### DATA SHOWN
_ _ _ _ _ _ _

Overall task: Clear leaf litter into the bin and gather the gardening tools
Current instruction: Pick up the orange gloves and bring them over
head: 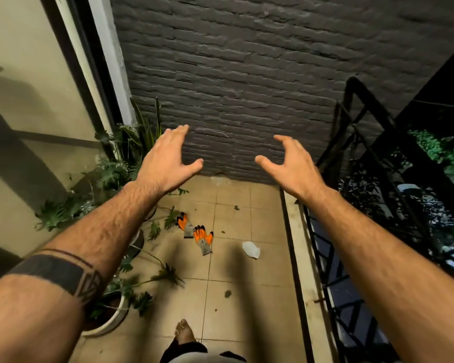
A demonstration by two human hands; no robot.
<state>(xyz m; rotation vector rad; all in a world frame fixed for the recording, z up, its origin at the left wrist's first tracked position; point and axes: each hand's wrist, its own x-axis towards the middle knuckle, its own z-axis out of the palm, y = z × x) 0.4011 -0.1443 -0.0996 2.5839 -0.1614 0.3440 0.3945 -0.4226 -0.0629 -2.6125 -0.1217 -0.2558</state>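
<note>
- Two grey gardening gloves [197, 233] with orange fingers lie overlapping on the tiled floor [262, 273], small leaf scraps [227, 293] scattered nearby.
- Left hand [168, 161] and right hand [290, 166] hover spread, each grip holding nothing; gloves sit at 6 o'clock below both.

Both arms reach forward over a tiled balcony floor [260, 221]. The left hand [168, 161] and right hand [290, 166] hang in the air with fingers spread, holding nothing. Below them lie two orange gloves [195, 233], a white scrap [251, 249] and scattered leaf bits [227, 293]. Potted plants [110, 176] line the left side.
</note>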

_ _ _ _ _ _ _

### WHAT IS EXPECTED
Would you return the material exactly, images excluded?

### TASK RESULT
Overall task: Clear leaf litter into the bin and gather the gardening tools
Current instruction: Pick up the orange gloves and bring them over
head: 
A demonstration by two human hands; no robot.
<state>(xyz m; rotation vector rad; all in a world frame fixed for the recording, z up, its origin at the left wrist's first tracked position; point and axes: each hand's wrist, its own x-axis towards the middle knuckle, its own z-axis out of the palm, y = z × x) 0.4011 -0.1443 -0.0996 2.5839 -0.1614 0.3440 0.3945 -0.4226 -0.0629 -2.6125 -0.1217 -0.2558</state>
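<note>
- Two grey gardening gloves [197, 233] with orange fingers lie overlapping on the tiled floor [262, 273], small leaf scraps [227, 293] scattered nearby.
- Left hand [168, 161] and right hand [290, 166] hover spread, each grip holding nothing; gloves sit at 6 o'clock below both.

Both arms reach forward over a tiled balcony floor [260, 221]. The left hand [168, 161] and right hand [290, 166] hang in the air with fingers spread, holding nothing. Below them lie two orange gloves [195, 233], a white scrap [251, 249] and scattered leaf bits [227, 293]. Potted plants [110, 176] line the left side.
</note>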

Nothing else remains in this exercise.